BEGIN The data

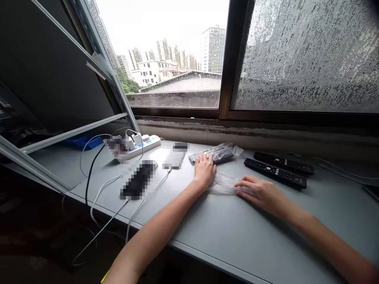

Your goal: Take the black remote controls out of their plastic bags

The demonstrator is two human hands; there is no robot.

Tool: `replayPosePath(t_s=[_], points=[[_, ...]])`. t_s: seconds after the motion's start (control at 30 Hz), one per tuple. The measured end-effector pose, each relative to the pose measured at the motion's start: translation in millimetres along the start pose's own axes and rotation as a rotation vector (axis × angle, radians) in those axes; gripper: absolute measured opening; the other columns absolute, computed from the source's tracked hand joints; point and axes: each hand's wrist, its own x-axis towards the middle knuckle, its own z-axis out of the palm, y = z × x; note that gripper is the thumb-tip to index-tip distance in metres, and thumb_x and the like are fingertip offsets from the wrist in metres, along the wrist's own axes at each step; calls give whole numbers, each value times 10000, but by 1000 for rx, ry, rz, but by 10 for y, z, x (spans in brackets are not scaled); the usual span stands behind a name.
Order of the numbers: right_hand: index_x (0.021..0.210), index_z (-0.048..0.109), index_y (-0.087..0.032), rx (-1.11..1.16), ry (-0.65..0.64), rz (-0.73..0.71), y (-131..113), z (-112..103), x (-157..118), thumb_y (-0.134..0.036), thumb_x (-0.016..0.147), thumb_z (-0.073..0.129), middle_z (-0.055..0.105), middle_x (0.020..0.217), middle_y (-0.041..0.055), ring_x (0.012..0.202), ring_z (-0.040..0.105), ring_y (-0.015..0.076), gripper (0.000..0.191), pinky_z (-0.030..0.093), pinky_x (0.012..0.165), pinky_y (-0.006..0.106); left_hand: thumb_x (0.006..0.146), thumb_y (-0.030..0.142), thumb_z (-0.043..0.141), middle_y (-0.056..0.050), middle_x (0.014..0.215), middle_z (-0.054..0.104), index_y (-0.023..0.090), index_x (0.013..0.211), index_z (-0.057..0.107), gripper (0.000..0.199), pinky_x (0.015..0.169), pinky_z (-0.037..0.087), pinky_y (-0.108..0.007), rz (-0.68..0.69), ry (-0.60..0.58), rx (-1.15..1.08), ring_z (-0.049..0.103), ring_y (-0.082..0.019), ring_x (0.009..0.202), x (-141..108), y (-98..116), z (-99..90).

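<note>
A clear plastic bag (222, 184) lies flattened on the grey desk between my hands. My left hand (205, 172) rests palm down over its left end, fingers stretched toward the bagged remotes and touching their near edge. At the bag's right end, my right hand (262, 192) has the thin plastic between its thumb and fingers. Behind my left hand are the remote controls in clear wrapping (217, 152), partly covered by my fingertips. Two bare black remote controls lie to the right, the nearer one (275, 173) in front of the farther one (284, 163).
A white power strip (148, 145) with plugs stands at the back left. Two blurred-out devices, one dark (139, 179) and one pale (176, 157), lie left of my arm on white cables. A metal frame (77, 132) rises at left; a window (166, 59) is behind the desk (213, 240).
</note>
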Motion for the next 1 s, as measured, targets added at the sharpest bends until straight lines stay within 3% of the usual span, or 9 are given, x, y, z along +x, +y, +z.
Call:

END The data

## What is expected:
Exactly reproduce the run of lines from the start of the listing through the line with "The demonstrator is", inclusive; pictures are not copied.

## Solution for this problem:
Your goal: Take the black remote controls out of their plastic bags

The demonstrator is two human hands; there is no robot.

This completes the response to the exercise.